Fawcett House of Los Banos

FLWright's design on valley farmland gets first-hand expertise in awarded restoration
Fridays on the Homefront
The award-winning restoration of the Fawcett House (above), a Frank Lloyd Wright design built on Los Banos farmland in 1959, will be feted at two awards banquets in October, one hosted by the Frank Lloyd Wright Building Conservancy, the other by the California Preservation Foundation. All Fawcett House photos: David Swann Photography
Fridays on the Homefront
Fridays on the Homefront
Arthur Dyson, Fawcett House's restoration architect.
Fridays on the Homefront

The back story to preservation awards being showered this fall on a Frank Lloyd Wright home starts with a California country squire and his wife seeking out the master to design something unusual for him: a farmhouse.

"It's one of the better works that he did, I think, and one of the least known," says longtime Fresno architect Arthur Dyson, who designed the lauded restoration of the Fawcett House in Los Banos. "It's very different than any of his other homes…It's probably the only real farmhouse he did, the only one in California at least."

One would think Dyson should know, having started his career in 1958 as a teenaged fellow at Wright's Taliesin West institute in Arizona and serving as its dean from 1999 to 2002.

The preservation work on the Fawcett House will be feted at awards banquets October 5 and 18, respectively hosted in Los Angeles by the Frank Lloyd Wright Building Conservancy and in San Francisco by the California Preservation Foundation.

Another admirer of the Fawcett House is also being honored that night by the conservancy—Wright scholar Henry Whiting II, who interviewed Randall ‘Buck' Fawcett about the house in 2002 and also married his daughter. Whiting wrote a charming memoir about the 1959 home that tells of Buck and wife Harriet taking snapshots of the Fawcett ranch to show Wright in Arizona.

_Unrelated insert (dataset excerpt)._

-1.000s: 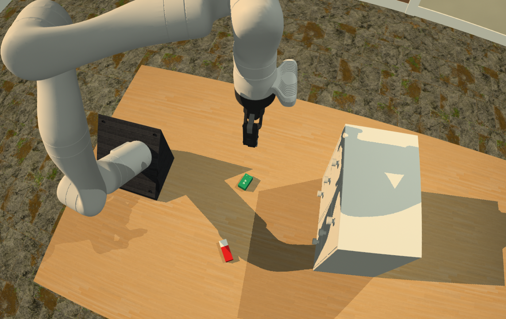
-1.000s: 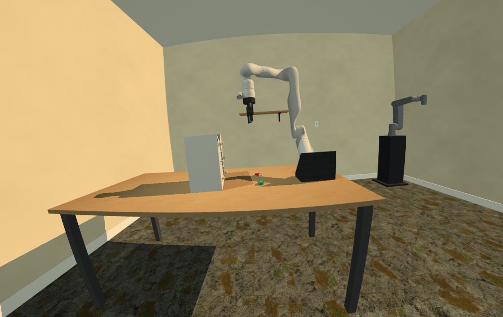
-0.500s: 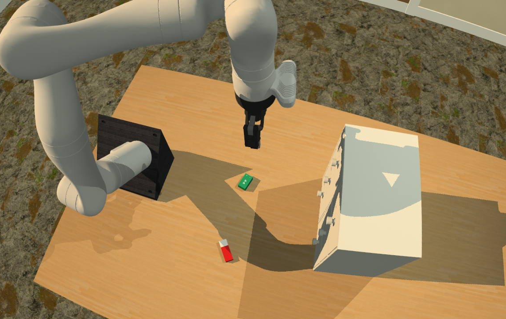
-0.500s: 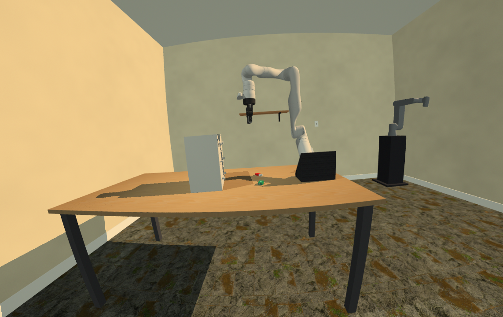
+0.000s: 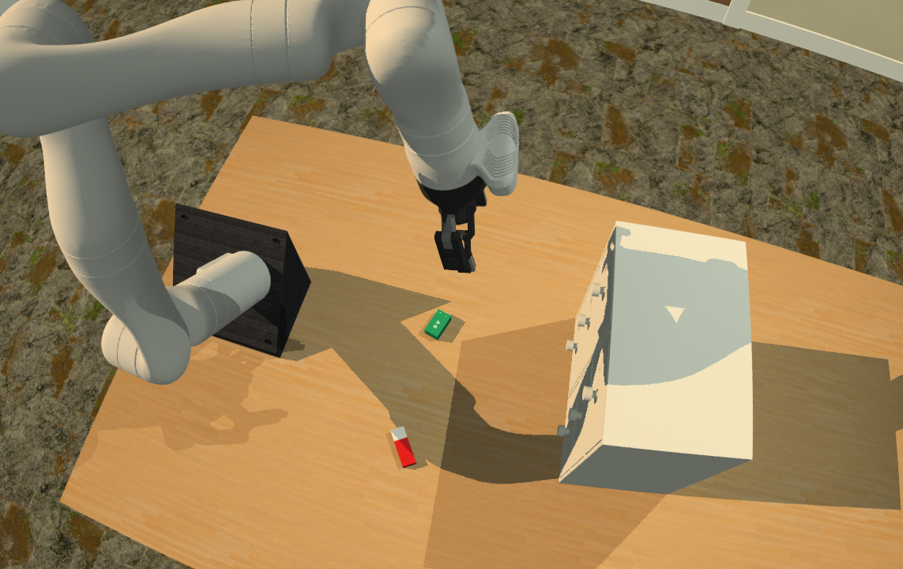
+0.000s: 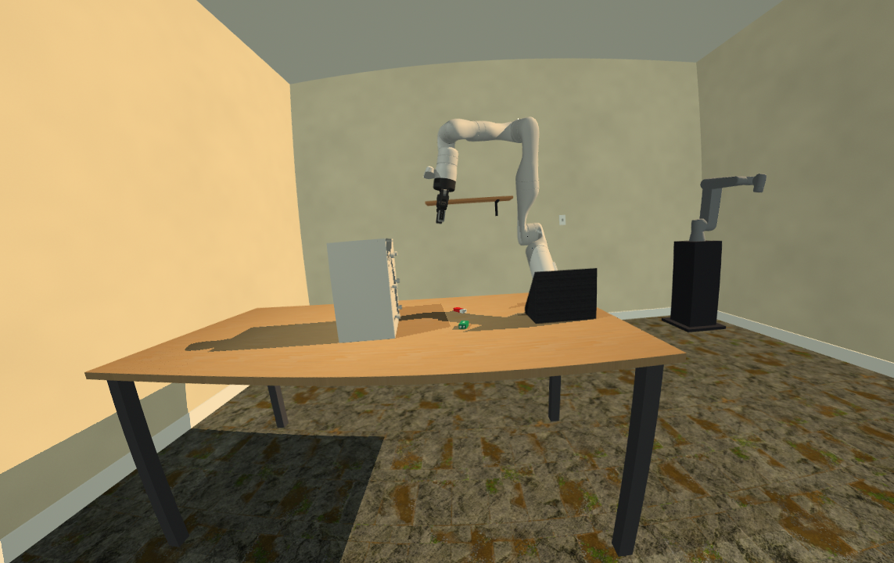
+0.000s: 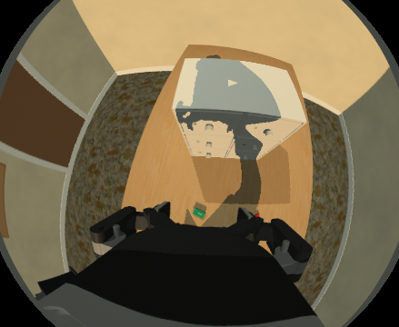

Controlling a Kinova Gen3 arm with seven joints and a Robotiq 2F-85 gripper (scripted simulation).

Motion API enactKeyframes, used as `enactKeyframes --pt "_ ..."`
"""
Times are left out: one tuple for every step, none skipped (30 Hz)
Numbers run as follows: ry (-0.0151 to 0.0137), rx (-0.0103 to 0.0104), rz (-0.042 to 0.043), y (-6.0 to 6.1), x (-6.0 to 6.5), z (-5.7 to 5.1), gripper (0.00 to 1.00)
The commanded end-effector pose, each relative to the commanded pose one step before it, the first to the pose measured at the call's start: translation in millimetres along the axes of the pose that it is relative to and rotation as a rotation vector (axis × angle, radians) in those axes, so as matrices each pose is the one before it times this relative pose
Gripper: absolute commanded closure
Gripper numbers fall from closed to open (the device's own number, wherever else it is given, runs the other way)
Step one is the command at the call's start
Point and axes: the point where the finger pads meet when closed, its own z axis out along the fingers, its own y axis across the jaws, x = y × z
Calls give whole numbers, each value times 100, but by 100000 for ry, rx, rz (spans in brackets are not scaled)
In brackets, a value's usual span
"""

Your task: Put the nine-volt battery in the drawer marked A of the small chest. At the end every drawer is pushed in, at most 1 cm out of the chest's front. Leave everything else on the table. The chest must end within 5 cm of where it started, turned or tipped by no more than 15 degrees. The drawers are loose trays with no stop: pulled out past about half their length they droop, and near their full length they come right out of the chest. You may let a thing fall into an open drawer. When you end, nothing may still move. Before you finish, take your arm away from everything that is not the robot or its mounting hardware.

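One nine-volt battery (image 5: 437, 324) flat on table (image 5: 341, 190), long axis diagonal; end effector (image 5: 456, 260) spread apart, empty.

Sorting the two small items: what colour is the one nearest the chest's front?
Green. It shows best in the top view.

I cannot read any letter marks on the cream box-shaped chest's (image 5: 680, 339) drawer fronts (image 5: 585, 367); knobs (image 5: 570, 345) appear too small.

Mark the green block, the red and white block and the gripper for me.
green block (image 5: 437, 323), top view, middle of its upper face.
red and white block (image 5: 404, 450), top view, its red part.
gripper (image 5: 457, 266), top view, between the fingertips.
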Motion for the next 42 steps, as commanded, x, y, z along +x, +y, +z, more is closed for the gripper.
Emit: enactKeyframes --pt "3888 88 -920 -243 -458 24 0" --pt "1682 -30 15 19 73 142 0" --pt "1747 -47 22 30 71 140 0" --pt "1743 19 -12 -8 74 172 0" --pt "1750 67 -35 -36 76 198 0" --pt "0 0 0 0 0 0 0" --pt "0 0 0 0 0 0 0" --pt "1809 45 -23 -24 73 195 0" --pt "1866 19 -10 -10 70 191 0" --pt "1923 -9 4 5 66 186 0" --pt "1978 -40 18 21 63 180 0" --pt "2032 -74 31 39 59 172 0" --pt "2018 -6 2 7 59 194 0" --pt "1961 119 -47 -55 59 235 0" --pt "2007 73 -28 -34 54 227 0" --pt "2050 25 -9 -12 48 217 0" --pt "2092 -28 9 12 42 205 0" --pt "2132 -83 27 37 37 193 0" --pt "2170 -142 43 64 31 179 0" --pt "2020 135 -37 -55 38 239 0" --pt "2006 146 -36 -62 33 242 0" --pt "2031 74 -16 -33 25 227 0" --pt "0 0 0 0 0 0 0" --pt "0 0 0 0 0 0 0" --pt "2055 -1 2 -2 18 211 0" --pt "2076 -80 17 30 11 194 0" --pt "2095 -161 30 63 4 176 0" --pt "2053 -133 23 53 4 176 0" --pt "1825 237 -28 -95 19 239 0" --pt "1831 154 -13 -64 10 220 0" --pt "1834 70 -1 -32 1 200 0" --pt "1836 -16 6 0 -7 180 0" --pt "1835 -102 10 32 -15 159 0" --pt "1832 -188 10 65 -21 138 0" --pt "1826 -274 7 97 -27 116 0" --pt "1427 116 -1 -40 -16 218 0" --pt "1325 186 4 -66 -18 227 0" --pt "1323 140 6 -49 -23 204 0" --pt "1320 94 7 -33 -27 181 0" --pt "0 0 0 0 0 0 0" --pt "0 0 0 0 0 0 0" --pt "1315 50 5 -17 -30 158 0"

"As Wright was thumbing through the photographs," Whiting writes, "he said, ‘Not much beauty there.' Buck replied, ‘Actually, Mr. Wright, the Central Valley of California contains the most fertile agricultural land in the world, and you should consider it an honor to build a house there!"

After this somewhat rocky start, the architect-client relationship grew, says Whiting, as was the case with eight other couples he has interviewed about working with the master. Ultimately, Whiting wrote, "the commonly-held myth [that Wright was]…intractable and impossible to work with was belied" and the experience was "unanimously a high point of their life."

Wright designed one of his Usonian homes for the former Los Banos and Stanford football hero Buck Fawcett and wife Harriet that was oriented to shield from valley heat and wind, but provided views of the coastal mountain range to the west.